In recent years, artificial neural networks have become the flagship algorithm of artificial intelligence1. In these systems, neuron activation functions are static, and computing is achieved through standard arithmetic operations. By contrast, a prominent branch of neuroinspired computing embraces the dynamical nature of the brain and proposes to endow each component of a neural network with dynamical functionality, such as oscillations, and to rely on emergent physical phenomena, such as synchronization2–6, for solving complex problems with small networks7–11. This approach is especially interesting for hardware implementations, because emerging nanoelectronic devices can provide compact and energy-efficient nonlinear auto-oscillators that mimic the periodic spiking activity of biological neurons12–16. The dynamical couplings between oscillators can then be used to mediate the synaptic communication between the artificial neurons.

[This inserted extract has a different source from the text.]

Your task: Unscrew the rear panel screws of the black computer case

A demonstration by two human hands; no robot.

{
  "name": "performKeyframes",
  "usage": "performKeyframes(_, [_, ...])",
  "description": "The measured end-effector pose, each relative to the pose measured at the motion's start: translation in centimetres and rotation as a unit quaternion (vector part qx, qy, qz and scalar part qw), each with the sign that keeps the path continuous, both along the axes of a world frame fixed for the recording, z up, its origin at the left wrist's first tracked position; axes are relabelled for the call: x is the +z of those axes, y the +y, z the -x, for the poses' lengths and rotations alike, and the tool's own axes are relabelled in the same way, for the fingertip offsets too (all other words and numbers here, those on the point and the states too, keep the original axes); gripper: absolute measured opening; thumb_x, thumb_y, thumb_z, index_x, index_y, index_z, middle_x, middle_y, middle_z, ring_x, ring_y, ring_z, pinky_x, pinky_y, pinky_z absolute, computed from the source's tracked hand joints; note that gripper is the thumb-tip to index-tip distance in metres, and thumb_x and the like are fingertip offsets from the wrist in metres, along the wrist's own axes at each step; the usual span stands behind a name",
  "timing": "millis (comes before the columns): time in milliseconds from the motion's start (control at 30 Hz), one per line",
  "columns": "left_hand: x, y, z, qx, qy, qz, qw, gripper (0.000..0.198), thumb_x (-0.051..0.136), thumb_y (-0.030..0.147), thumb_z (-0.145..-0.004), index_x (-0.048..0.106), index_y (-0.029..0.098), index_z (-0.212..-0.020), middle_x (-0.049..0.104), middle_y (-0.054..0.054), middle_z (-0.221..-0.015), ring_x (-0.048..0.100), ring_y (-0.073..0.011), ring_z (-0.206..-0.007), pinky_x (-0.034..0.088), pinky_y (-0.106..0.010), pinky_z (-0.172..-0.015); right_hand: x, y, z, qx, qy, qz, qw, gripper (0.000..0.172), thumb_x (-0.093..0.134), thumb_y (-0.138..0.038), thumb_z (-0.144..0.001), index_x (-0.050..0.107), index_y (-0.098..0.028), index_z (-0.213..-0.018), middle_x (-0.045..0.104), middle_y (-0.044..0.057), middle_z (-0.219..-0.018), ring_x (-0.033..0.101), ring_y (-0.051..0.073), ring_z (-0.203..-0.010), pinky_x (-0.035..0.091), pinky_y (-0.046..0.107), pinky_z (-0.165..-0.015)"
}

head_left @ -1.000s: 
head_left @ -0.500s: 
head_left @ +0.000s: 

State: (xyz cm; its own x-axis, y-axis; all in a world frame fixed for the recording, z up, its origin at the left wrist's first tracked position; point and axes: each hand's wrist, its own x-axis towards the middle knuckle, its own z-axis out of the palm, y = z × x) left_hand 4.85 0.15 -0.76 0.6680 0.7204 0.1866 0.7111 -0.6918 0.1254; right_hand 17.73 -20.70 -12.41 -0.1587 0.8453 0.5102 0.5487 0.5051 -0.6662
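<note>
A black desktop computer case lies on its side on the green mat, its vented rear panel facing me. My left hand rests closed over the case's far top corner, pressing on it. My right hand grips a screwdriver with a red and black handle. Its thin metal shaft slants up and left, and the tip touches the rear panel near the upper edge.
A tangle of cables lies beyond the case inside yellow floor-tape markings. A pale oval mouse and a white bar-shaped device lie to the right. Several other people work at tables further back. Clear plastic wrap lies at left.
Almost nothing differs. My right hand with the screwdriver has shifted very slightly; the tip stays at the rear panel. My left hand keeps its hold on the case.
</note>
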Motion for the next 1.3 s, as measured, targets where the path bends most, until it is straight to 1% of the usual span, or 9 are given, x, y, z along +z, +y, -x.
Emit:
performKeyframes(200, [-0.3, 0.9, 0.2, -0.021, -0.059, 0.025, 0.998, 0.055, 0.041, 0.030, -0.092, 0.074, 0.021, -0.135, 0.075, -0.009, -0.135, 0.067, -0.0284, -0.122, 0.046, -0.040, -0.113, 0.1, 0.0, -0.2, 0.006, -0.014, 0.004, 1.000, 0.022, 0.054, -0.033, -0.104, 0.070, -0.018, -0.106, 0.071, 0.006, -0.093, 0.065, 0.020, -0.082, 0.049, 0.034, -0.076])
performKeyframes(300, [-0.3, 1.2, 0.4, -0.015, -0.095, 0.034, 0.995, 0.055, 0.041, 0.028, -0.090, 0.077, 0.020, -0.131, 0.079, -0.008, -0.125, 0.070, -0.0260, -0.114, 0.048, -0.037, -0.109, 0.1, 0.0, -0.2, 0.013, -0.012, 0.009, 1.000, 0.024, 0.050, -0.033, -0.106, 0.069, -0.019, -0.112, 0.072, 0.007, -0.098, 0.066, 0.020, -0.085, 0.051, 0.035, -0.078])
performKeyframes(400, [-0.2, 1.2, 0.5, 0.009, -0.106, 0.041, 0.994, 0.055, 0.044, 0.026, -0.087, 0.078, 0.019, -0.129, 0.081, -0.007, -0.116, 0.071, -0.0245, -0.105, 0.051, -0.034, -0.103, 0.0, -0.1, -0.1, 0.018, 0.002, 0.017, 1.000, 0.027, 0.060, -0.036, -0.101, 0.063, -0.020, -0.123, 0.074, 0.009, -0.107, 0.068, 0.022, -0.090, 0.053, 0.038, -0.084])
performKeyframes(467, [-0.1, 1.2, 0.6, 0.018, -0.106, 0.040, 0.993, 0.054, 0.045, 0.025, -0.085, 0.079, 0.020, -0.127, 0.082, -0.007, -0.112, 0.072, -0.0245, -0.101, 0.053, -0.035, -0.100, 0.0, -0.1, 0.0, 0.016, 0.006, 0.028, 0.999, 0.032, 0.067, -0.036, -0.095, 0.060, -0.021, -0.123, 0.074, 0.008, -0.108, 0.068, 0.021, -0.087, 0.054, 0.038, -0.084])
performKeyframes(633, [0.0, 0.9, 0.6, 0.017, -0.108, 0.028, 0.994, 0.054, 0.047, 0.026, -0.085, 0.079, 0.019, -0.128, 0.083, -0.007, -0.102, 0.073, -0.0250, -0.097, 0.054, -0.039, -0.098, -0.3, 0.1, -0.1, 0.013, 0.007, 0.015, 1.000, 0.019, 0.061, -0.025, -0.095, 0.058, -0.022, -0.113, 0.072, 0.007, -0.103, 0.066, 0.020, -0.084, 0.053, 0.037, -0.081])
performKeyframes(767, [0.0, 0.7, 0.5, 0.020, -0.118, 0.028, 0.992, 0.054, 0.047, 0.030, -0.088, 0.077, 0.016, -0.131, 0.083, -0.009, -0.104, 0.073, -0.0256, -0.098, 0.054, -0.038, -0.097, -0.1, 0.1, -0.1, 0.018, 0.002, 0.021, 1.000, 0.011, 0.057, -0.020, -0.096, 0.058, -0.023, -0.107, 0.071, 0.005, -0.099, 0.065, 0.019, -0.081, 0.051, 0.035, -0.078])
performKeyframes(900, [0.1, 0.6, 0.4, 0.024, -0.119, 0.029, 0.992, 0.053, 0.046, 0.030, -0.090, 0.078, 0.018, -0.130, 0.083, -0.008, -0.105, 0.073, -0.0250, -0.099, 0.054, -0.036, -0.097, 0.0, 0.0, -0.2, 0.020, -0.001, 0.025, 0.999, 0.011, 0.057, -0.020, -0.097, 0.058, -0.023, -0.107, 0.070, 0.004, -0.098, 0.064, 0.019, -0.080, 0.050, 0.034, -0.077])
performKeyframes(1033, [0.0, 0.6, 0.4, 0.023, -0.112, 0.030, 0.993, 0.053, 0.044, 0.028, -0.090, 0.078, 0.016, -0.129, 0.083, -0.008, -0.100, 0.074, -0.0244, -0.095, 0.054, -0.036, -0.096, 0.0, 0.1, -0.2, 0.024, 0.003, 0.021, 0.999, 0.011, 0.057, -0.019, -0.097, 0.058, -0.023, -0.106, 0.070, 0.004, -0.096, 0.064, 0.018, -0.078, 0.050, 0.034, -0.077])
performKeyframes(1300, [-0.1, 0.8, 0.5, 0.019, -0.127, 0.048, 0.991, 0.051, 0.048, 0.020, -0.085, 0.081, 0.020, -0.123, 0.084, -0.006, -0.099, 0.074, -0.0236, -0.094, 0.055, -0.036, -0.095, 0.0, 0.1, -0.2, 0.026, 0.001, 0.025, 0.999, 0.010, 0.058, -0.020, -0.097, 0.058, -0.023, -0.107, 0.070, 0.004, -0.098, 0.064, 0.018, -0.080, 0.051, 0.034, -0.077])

One challenge for using nanodevices in this way is to achieve learning, which requires fine control and tuning of their coupled oscillations17; the dynamical features of nanodevices can be difficult to control and prone to noise and variability18. Here we show that the outstanding tunability of spintronic nano-oscillators—that is, the possibility of accurately controlling their frequency across a wide range, through electrical current and magnetic field—can be used to address this challenge. We successfully train a hardware network of four spin-torque nano-oscillators to recognize spoken vowels by tuning their frequencies according to an automatic real-time learning rule. We show that the high experimental recognition rates stem from the ability of these oscillators to synchronize. Our results demonstrate that non-trivial pattern classification tasks can be achieved with small hardware neural networks by endowing them with nonlinear dynamical features such as oscillations and synchronization.

Suggested Citation

  • Miguel Romera & Philippe Talatchian & Sumito Tsunegi & Flavio Abreu Araujo & Vincent Cros & Paolo Bortolotti & Juan Trastoy & Kay Yakushiji & Akio Fukushima & Hitoshi Kubota & Shinji Yuasa & Maxence E, 2018. "Vowel recognition with four coupled spin-torque nano-oscillators," Nature, Nature, vol. 563(7730), pages 230-234, November.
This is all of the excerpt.